Sunday, June 21, 2009

Sailing Vessel Found Floating in Mid-Atlantic

There was just a light breeze by the time the Belgian yacht Genesis spotted the white-hulled sailboat adrift in the middle of the Atlantic.

The drifting boat, a French vessel named L'Actuel, was upright, the mainsail still on the mast. The headsail was torn and partly furled. Lines trailed in the water.

There was no one aboard, and the satellite phone and survival gear had been left behind.

The discovery of the empty yacht on Sunday, hundreds of kilometres from the nearest landfall, leaves a mystery about the fate of its crew, two French sailing enthusiasts, who had left Newfoundland on May 24.

'There was no signs of anybody on board. ... Anything could have happened,' said Jeri Grychowski, a spokeswoman for the Joint Rescue Co-ordination Centre in Halifax.

Search operations will continue, said a duty officer at the Gris-Nez Maritime Rescue Co-ordination Centre in France.

The skipper, a veteran regatta racer named GaƩtan de la Goublaye, 62, had set off from the French Caribbean island of Martinique with a friend, Denis Guilmin, 47. The two were on their way to Le Havre in Normandy.

'He's not a novice. He's very competent, very cautious. That's why I have trouble grasping what could have happened,' said a friend, Gilles Jolly, who lives next door to Mr. de la Goublaye's villa in Martinique.

Mr. Jolly noted that L'Actuel's sails were reefed, meaning that the two sailors had reduced the amount of sail exposed to the wind. The reefing, Mr. Jolly said, suggested that the two men may have been trying to keep the yacht from capsizing during a storm. Inside the boat, loose items had fallen to one side, suggesting that the 10-metre Jeanneau Sun Rise 35 had rolled.

'Was there a big wind gust? Did the boat capsize? Did he grab a buoy to go find his crewmate who had fallen in the water? We don't know,' Mr. Jolly said.

The search began when Mr. de la Goublaye's daughter, Marie, reported him missing last Thursday.

Canadian, British and French search planes scoured thousands of square kilometres of the Atlantic. On Saturday, a long-range Lockheed CP-140 Aurora from CFB Greenwood in Nova Scotia spent hours looking for the French boat.

The Belgian yacht found L'Actuel about 500 kilometres west of the Azores, 1,150 kilometres southeast of the spot where Mr. de la Goublaye made his last communication.

Complicating the search was the fact that L'Actuel did not carry a satellite rescue beacon as required by law, according to a duty officer at the Delgada Maritime Rescue Co-ordination Centre in the Azores.

Mr.

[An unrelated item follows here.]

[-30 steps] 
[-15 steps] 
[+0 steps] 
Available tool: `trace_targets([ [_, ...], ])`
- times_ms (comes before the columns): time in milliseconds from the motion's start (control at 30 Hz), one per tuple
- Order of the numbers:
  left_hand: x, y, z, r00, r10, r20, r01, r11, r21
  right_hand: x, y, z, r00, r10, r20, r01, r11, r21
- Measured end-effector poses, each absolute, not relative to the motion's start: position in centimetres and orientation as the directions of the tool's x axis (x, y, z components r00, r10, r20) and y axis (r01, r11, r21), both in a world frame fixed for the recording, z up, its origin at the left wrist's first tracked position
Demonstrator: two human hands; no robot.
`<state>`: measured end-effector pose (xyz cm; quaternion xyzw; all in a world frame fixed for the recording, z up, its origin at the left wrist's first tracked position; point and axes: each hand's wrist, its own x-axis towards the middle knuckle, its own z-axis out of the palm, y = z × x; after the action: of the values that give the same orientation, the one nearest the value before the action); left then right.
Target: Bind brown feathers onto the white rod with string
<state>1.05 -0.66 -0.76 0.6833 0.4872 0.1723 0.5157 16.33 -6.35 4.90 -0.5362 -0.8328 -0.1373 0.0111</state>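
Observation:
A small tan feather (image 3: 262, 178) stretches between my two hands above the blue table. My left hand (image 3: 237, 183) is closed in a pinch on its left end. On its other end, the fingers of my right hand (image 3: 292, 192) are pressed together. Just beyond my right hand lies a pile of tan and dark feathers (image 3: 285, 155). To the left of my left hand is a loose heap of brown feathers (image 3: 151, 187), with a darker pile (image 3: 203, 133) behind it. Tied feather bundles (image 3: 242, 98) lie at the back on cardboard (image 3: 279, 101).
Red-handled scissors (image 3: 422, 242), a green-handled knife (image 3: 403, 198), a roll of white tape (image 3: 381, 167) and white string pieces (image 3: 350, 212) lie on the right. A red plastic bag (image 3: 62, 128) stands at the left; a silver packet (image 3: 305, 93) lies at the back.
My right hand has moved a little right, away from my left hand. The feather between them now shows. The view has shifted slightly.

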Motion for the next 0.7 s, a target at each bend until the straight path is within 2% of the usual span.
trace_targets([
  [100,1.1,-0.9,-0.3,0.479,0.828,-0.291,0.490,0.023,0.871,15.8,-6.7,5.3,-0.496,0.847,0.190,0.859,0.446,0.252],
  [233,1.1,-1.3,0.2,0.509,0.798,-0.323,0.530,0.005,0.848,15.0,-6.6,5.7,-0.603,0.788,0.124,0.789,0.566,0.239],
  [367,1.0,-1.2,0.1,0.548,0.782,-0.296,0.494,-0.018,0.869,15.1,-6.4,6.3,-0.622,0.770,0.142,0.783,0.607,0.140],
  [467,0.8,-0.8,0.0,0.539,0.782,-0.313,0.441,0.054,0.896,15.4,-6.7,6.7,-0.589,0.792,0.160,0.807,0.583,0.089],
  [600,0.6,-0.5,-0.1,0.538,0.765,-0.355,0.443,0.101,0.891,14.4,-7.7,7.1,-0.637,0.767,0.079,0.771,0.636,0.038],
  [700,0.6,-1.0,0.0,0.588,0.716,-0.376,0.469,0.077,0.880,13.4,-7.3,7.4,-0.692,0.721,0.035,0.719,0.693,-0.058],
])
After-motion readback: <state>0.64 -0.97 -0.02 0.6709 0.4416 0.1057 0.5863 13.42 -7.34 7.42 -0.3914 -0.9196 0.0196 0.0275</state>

Jolly said Mr. de la Goublaye's wife, Sylviane, had been in hospital with an unrelated illness and is too sedated to react. 'It'll be harder when she'll come home,' he said. 'This is a great tragedy,' Mr. Jolly said. 'It's very hard on us'

The last contact with the boat was on May 24, when Mr. de la Goublaye phoned Marie in France. He had left Saint-Pierre and Miquelon, off the south coast of Newfoundland. He said he wanted to stop either in Ireland or Scotland, depending on the weather.

The French Coastguard at Griz Nez received the first call reporting that the vessel was overdue and passed the information to a Joint Rescue Coordination Centre in Halifax, Canada, from where the response to the incident is being coordinated. Numerous attempts to contact the missing yacht have been made, but without success.

The search effort includes a Hercules aircraft out of Greenwood, N.S., a Nimrod out of Falmouth, England, and a plane from France. Broadcasts were made to cover mid Atlantic as well as coastal broadcasts by Clyde, Stornoway and Falmouth Coastguard and the Irish and French Coastguard.

A retired entrepreneur who ran a packing and export business in Le Havre, Mr. de la Goublaye and his wife moved to Martinique six years ago.

Mr. Guilmin and Mr. de la Goublaye had sailed together when Mr. de la Goublaye brought L'Actuel to Martinique. They had agreed to reunite should Mr. de la Goublaye want to cross the Atlantic again.

They were returning home after sailing down to the Caribbean islands of Guadeloupe and Martinique.

The skipper told family members that he might make a stop in Scotland or Ireland on the way home but there's nothing to indicate he did.